JEE Mains · Maths · STD 11 - 7. binomial theoram
Let \(n \geq 5\) be an integer. If \(9^{n}-8 n-1=64 \alpha\) and \(6^{ n }-5 n -1=25 \beta\), then \(\alpha-\beta\) is equal to
- A \(1+{ }^{n} C_{2}(8-5)+{ }^{n} C_{3}\left(8^{2}-5^{2}\right)+\ldots+{ }^{n} C_{n}\left(8^{n-1}-5^{n-1}\right)\)
- B \(1+{ }^{n} C_{3}(8-5)+{ }^{n} C_{4}\left(8^{2}-5^{2}\right)+\ldots+{ }^{n} C_{n}\left(8^{n-2}-5^{n-2}\right)\)

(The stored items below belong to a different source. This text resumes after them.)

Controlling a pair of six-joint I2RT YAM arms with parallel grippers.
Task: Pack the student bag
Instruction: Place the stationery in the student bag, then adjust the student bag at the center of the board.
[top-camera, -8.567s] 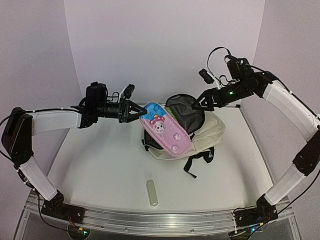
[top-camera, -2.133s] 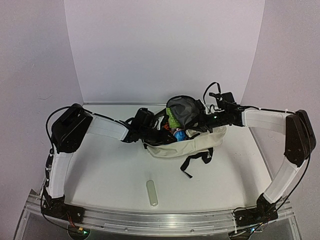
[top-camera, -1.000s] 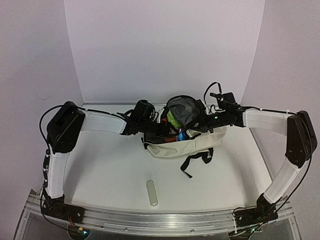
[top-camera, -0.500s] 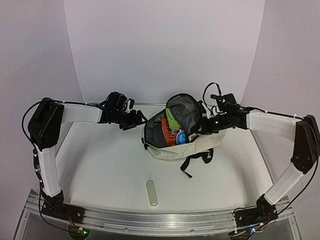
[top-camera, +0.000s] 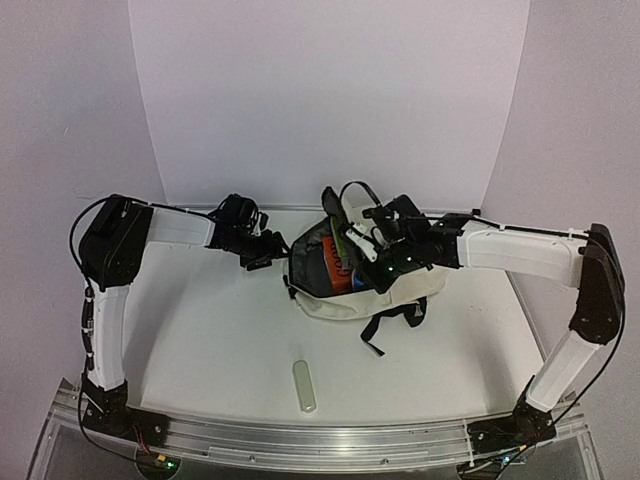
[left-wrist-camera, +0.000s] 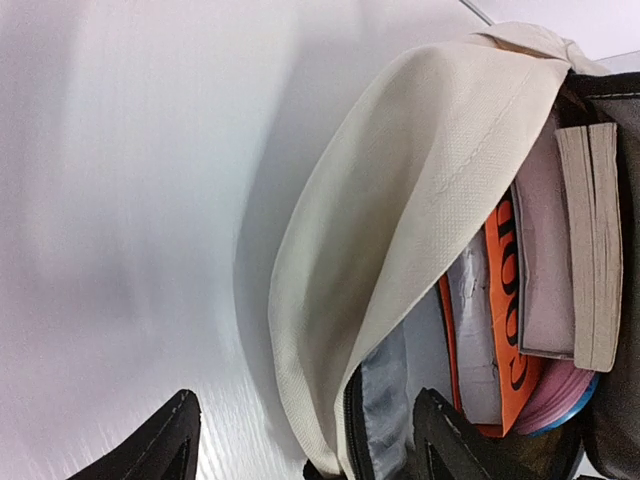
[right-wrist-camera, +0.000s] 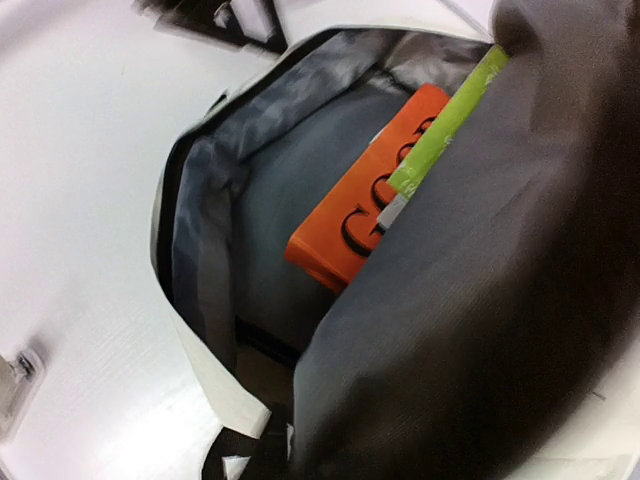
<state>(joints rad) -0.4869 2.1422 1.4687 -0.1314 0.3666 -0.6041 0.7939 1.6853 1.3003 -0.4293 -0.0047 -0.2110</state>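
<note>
Bag (top-camera: 335, 303) unzipped on tabletop (top-camera: 200, 340), orange book (right-wrist-camera: 370, 215) inside. Left hand (top-camera: 264, 246) released beside rim. Right hand (top-camera: 367, 246) above opening, grip unclear.

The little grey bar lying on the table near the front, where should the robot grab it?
Grab it across its narrow middle, coming straight down from above. The grey bar lies flat on the table. It is long and slim, pointing roughly away from the arm bases, and nothing crowds its long sides.

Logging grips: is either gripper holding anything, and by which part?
Left gripper stands open at the student bag's rim, holding nothing. Right gripper: cannot be told.
</note>
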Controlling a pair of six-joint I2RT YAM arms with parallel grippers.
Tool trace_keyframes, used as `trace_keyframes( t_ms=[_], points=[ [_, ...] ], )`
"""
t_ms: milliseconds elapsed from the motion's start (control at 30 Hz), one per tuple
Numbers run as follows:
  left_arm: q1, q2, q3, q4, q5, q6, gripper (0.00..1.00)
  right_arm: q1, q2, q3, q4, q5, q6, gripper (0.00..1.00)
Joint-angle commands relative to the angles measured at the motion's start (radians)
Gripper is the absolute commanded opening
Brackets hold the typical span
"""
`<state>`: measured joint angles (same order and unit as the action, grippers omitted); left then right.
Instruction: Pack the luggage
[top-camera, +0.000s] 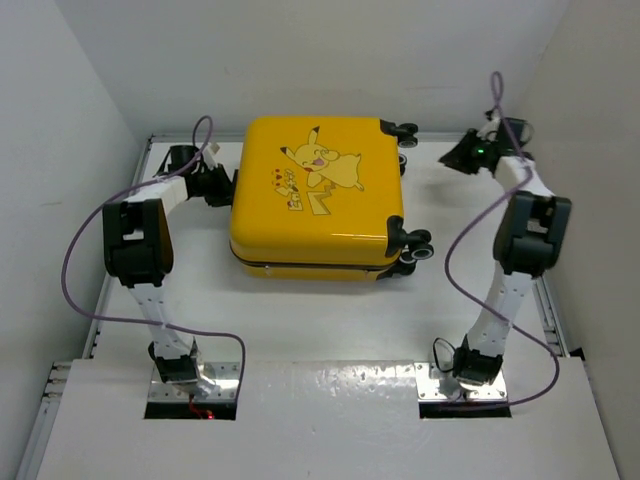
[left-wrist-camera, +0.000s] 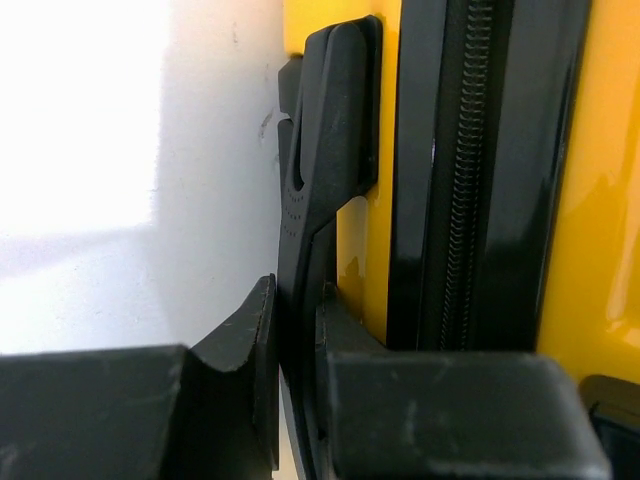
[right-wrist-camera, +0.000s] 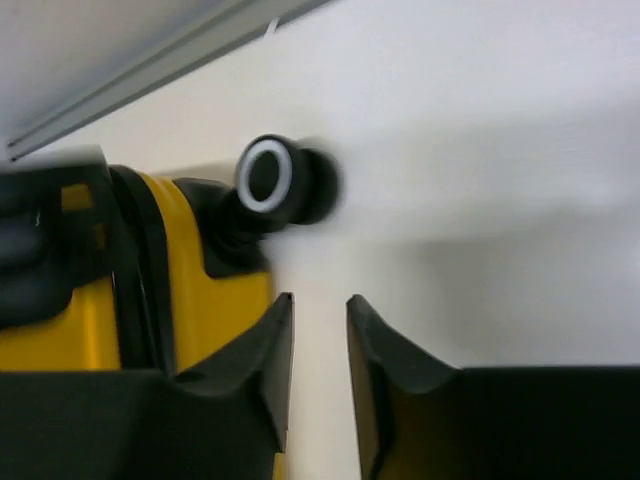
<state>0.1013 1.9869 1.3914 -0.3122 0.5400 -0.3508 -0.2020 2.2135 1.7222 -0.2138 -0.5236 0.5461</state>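
Top view: the luggage (top-camera: 318, 190) lies flat on the table (top-camera: 320, 340), closed, lid up, set toward 12 o'clock from the table's middle. The Pikachu picture (top-camera: 322, 160) is on the lid. The black wheels are on its 3 o'clock side: far wheels (top-camera: 403, 132) at the 1 o'clock corner, near wheels (top-camera: 415, 250) at the 4 o'clock corner. The dark seam runs along the edge facing 6 o'clock.

Left arm: reaches from its base at 7 o'clock up to the 9 o'clock side of the luggage. The left hand (top-camera: 213, 183) is against that side wall.
- Left wrist view: a black handle (left-wrist-camera: 335, 120) is fixed to the yellow shell, just beside the zipper seam (left-wrist-camera: 462, 200).
- The lower strip of the handle passes between the two fingers (left-wrist-camera: 240, 340).
- One finger sits on each face of the strip, with no gap visible. Hand reads as pinching the black handle.

Right arm: rises from its base at 5 o'clock. The right hand (top-camera: 462, 155) is at 2 o'clock of the luggage, near the far wheels and apart from the shell.
- Right wrist view: the fingers are spread, with bare table showing in the gap. Nothing is between them.
- A wheel (right-wrist-camera: 265, 175) with a white ring on its face is at 11 o'clock of the fingertips, slightly blurred.
- The yellow shell fills the 9 o'clock part of that view, partly behind one finger.
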Motion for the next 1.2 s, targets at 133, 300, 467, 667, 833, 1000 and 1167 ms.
trace_keyframes(
  t_ms=[133,300,467,667,833,1000,1167],
  points=[
    [0.066,0.085,-0.069,-0.153,-0.058,-0.062,0.00,-0.139,-0.570,-0.372,-0.059,-0.125,-0.495,0.01],
    [0.077,0.095,-0.069,-0.096,0.021,-0.097,0.00,-0.042,-0.997,-0.635,-0.324,-0.268,-0.939,0.00],
    [0.121,0.085,-0.091,-0.028,0.060,-0.168,0.00,-0.025,-1.316,-0.816,-0.565,-0.372,-1.254,0.00],
    [0.130,0.055,-0.130,0.008,0.072,-0.177,0.00,0.051,-1.341,-0.825,-0.843,-0.604,-1.736,0.00],
    [0.130,0.055,-0.154,0.009,0.072,-0.177,0.00,0.272,-1.326,-0.999,-0.668,-0.537,-1.917,0.00],
    [0.130,0.033,-0.187,0.041,0.072,-0.198,0.00,0.520,-1.181,-0.993,-0.604,-0.353,-1.942,0.00],
    [0.130,0.033,-0.196,0.059,0.072,-0.198,0.00,0.807,-1.209,-1.283,-0.057,0.030,-1.729,0.00]
  ],
)
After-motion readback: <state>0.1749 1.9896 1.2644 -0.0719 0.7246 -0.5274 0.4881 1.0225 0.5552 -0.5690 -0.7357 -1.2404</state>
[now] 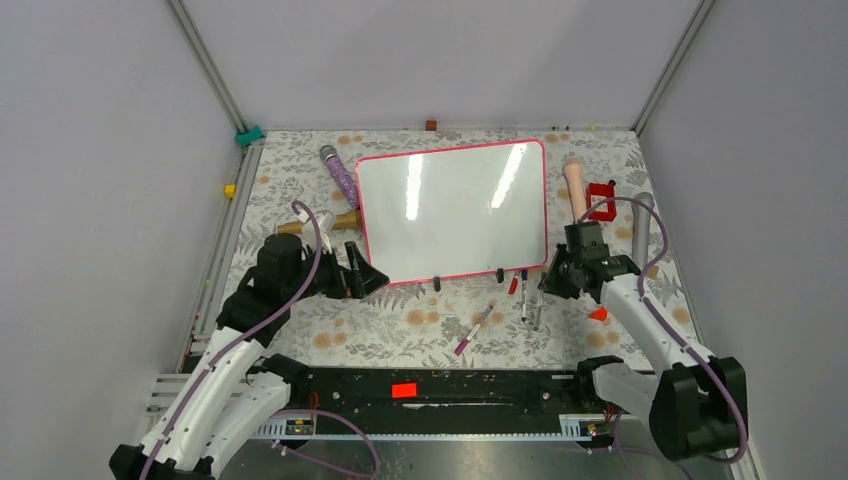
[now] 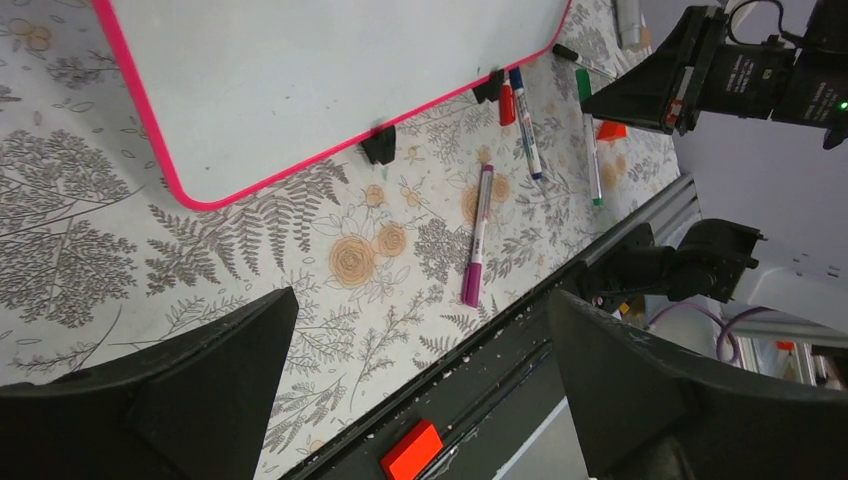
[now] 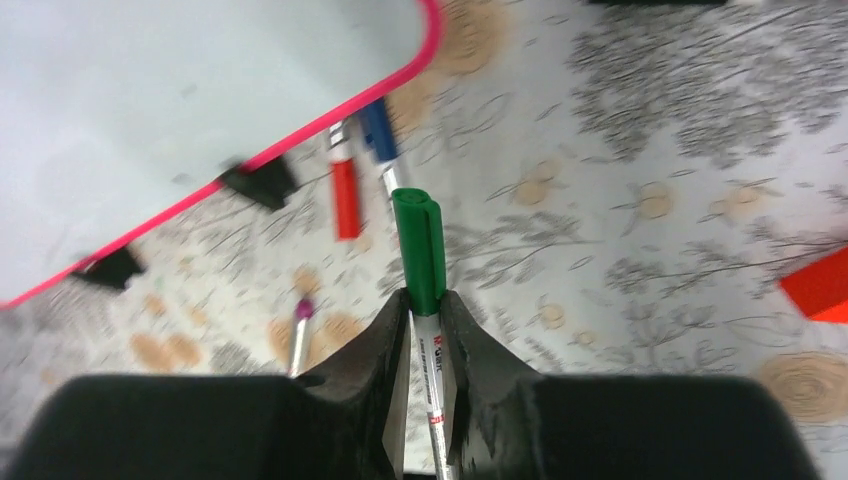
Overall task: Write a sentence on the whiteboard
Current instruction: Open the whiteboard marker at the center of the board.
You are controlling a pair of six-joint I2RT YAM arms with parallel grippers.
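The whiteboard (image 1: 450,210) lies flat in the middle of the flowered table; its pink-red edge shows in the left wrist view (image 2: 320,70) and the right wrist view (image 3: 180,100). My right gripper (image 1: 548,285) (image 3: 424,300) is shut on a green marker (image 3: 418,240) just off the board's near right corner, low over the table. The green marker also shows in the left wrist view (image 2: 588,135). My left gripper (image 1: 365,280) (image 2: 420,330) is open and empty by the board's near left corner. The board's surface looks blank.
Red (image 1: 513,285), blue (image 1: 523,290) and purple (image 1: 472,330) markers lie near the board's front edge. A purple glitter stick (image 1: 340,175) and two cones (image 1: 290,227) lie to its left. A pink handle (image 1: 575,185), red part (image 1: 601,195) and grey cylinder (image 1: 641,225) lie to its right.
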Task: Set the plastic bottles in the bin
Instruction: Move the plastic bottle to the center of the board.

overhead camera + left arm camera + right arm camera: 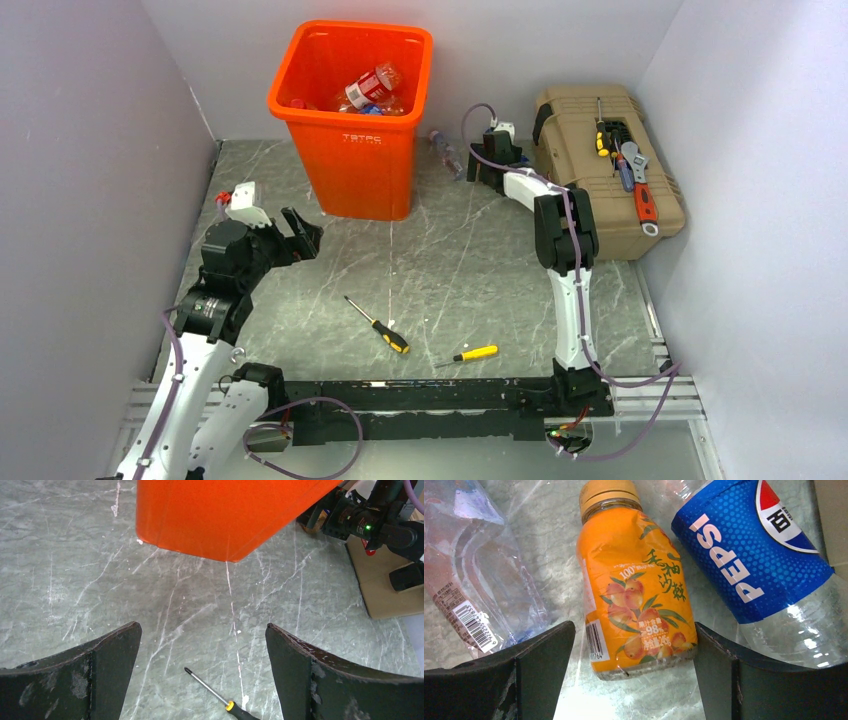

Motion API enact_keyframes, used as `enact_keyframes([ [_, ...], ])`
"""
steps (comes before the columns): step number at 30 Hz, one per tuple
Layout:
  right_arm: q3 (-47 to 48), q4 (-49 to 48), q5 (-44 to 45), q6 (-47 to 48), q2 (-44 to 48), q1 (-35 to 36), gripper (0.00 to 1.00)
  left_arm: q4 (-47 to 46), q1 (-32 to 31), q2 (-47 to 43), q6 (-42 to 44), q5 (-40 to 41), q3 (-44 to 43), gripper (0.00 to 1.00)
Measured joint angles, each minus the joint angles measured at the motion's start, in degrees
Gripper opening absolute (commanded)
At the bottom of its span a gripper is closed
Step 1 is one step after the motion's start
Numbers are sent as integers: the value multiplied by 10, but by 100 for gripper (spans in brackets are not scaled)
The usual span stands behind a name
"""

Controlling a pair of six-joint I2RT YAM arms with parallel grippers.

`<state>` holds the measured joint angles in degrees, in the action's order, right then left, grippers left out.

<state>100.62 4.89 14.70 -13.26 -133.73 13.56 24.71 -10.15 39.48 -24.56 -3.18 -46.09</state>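
Bottles (441, 147) lie on the table (450, 270) beside the bin (352, 165). My right gripper (633, 635) is wide open over the orange bottle (636, 580), one finger each side. I should go lower, keep off the blue bottle (744, 555), then squeeze softly. My left gripper (202, 635) is open too.

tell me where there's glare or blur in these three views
Right wrist: white glare on the grey marbled table below the orange-labelled plastic juice bottle, highlights on the clear blue-labelled Pepsi bottle. Left wrist: no glare, scratches sharp below the bright orange plastic bin. Top external: even light, faint shadows.
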Motion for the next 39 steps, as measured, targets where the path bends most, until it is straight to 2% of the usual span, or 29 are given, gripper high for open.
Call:
enact_keyframes([
  [11, 42, 26, -5, -9, -22, -4, 85, 0, 0, 0, -2, 0, 0, 99],
  [18, 55, 28, -15, -14, -40, -14, 64, 0, 0, 1, -2, -1, 0, 99],
  [23, 55, 28, -20, -17, -40, -17, 55, 0, 0, 2, -2, -4, 0, 99],
  [27, 47, 18, -23, -19, -37, -17, 51, 0, 0, 6, -2, -7, 0, 99],
  [35, -92, -10, -45, -70, 62, -17, 48, 0, 0, 6, -2, -11, 0, 99],
  [39, -223, -35, -46, -125, 176, -7, 47, 0, 0, 3, -4, -11, 0, 99],
])
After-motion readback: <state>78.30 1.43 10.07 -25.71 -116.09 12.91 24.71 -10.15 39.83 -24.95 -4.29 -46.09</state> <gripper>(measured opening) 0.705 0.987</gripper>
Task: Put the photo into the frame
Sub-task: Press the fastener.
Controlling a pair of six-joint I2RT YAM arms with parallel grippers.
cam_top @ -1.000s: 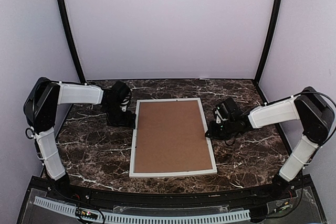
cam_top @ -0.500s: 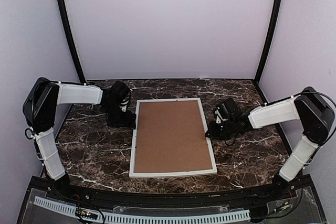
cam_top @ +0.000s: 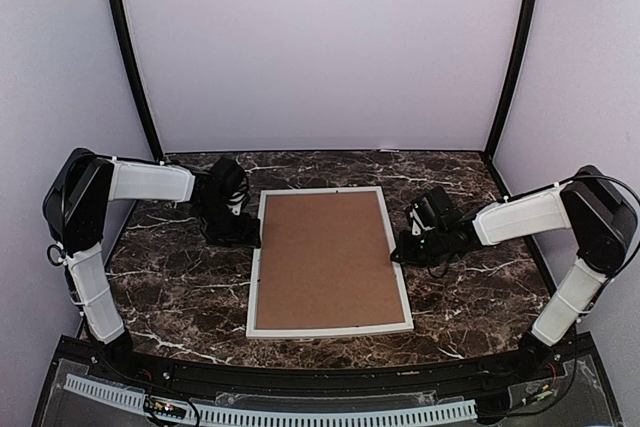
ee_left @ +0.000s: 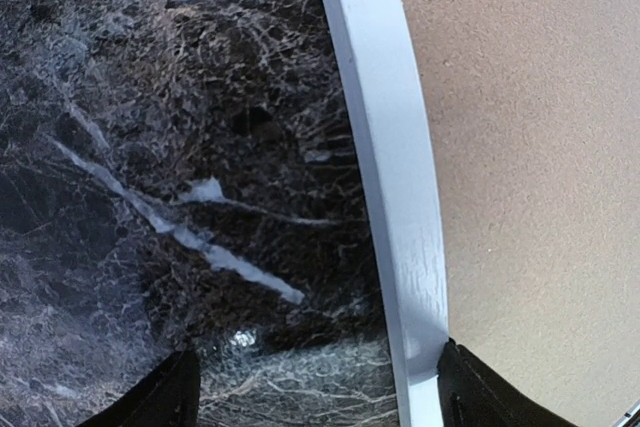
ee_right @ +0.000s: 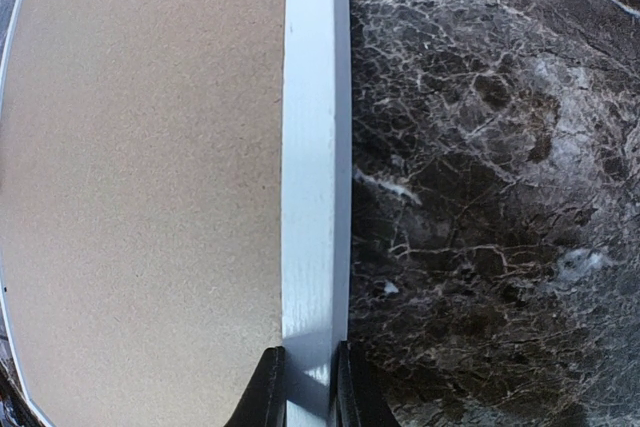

- C \({ }^{n} C_{3}(8-5)+{ }^{n} C_{4}\left(8^{2}-5^{2}\right)+\ldots+{ }^{n} C_{n}\left(8^{n-2}-5^{n-2}\right)\)
- D \({ }^{n} C_{4}(8-5)+{ }^{n} C_{5}\left(8^{2}-5^{2}\right)+\ldots+{ }^{n} C_{n}\left(8^{n-3}-5^{n-3}\right)\)
Answer & Solution
Correct Answer
(C) \({ }^{n} C_{3}(8-5)+{ }^{n} C_{4}\left(8^{2}-5^{2}\right)+\ldots+{ }^{n} C_{n}\left(8^{n-2}-5^{n-2}\right)\)
Step-by-step Solution
Detailed explanation
\(\alpha=\frac{(1+8)^{ n }-8 n -1}{64}={ }^{ n } C _{2}+{ }^{ n } C _{3} 8+{ }^{ n } C _{4} 8^{2}+\ldots\) \(\beta={ }^{n} C_{2}+{ }^{n} C_{3} 5+{ }^{n} C_{4} 5^{2}+\ldots\) option \((3)\) will be the answer.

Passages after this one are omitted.